Review: "Audience brought to its feet by entertaining song and dance"
For theatre goers who have not seen the film version of Legally Blonde, this musical comedy has a complex plot which is confusing at times with its maelstrom of personalities, hilarity, relationships and themes which include the overturning of preconceptions, loyalty, respect, obsession and friendship along with the juxtaposition of the staid world of law and the colourful life of students and the outside world. With an overarching theme of ‘Love’ the production treats its audience to a world of serious experience as well as entertaining song and dance which ultimately brought the audience to its feet.
The plot follows the story of Elle, played by Lucie Jones, the stereotypical blonde and a lover of fashion and pink. Elle gets into Harvard Law School in an unconventional way by selling herself through her motivation for ‘Love’ after having been dumped by boyfriend (Warner Huntington III, played by Liam Doyle) for a more ‘conventional and intelligent?’ girl. She hopes her entry into Law School will impress him in order to win him back. When Elle is given a position as intern and defends the character of Brook Wyndham, who is accused of murder, she proves her worth to all.
For me the production at certain times lacked the ‘wow’ factor that I was anticipating for a musical. The first scene gave us the sorority team performing a vibrant dance number, but I felt the American accents of the dancers were drowning out any clear enunciation of the words they were singing.
However where I felt the production was lacking in some areas, in others it truly excelled. Lucie Jones sang beautifully and Bill Ward, who played Professor Callahan was suitably villainous. The highlight for me were the performances of Rita Simons as Paulette and Ben Harlow as Kyle who were both so funny, and showed wonderful acting skills. The love theme, demonstrated by two male cupids on rollerskates, reduced the audience to tears of laughter. They were truly wonderful. Paulette’s favourite CD of Celtic Moods and her dreams of Ireland, which gave rise to wonderful Irish dancing, were in stark contrast to the vibrant modern dancing displayed by the other male and female dancers and provided a wonderful insight into an alternative world albeit with a touch of high comedy.

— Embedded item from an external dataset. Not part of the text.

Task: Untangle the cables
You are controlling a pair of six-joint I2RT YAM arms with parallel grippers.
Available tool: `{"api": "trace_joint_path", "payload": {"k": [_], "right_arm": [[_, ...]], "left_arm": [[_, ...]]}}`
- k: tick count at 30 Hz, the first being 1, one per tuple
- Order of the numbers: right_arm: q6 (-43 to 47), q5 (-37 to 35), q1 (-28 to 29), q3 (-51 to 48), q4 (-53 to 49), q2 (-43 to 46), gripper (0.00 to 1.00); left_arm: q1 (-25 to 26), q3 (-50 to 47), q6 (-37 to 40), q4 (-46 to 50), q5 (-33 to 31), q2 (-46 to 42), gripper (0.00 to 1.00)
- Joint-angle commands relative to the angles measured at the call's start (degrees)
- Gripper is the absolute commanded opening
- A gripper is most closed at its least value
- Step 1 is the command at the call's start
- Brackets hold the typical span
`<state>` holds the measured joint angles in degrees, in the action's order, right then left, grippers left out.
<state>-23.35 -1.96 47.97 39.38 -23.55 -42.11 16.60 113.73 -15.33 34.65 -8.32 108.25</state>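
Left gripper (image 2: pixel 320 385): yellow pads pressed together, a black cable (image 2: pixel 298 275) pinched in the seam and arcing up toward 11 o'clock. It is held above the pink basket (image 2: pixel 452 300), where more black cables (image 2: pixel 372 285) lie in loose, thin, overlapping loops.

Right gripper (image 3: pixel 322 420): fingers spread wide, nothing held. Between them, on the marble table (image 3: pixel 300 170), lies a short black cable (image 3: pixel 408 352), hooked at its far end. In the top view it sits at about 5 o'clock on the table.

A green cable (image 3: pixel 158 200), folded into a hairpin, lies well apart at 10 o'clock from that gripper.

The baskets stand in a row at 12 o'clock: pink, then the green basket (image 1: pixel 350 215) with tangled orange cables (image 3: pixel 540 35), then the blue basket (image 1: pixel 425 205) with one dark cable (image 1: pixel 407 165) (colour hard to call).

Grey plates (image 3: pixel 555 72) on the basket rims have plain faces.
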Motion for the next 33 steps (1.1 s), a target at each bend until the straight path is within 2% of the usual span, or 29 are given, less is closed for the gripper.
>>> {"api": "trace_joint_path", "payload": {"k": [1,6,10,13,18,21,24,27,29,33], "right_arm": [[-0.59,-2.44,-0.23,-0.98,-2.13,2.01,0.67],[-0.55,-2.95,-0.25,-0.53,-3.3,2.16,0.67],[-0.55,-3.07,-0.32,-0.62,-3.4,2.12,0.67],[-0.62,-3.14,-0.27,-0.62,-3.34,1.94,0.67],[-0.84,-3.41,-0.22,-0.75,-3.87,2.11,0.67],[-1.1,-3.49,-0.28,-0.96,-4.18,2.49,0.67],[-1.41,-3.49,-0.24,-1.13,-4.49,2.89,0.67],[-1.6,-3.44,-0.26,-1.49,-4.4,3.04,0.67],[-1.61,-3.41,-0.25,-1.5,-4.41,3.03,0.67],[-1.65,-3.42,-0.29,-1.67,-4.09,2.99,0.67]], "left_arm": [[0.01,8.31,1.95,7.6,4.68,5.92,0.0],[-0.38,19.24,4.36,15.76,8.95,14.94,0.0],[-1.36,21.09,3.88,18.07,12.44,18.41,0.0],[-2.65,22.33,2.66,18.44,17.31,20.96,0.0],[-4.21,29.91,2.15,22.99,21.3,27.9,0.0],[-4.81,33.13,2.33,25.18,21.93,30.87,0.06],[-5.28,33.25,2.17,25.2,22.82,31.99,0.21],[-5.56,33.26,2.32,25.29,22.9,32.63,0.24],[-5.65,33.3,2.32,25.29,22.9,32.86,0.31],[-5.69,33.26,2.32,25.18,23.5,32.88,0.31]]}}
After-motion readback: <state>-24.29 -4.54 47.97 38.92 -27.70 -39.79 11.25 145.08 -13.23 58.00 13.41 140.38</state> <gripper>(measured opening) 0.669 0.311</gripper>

This is one of the few shows which includes canine stars in the form of Bruiser the Chihuahua and Rufus the bulldog whose performances were admirably well behaved! They brought peals of laughter and we were unsure, especially with Rufus, what was going to happen next…..
Multiple shifts of scenery were seamlessly executed with star screens and cloudy blue skies reflecting the dreams of life and these were juxtaposed with the darker and static sets of staid law offices made interesting by vibrant lighting and higgledy piggledy angles. The mist produced by liquid nitrogen lent a fluidity, mystery and ‘fluffiness’ which enhanced the set well.
As well as pink there was plenty of colour in this production with the vibrant costumes of the sorority dancers and the glitzy costumes of the cheerleaders who accompanied Elle to her initial meeting for entry into Harvard. This all lent great interest to a musical centred around the world of law.
All in all this production was a feast of comedy and dramatic mayhem and I thought it was great fun!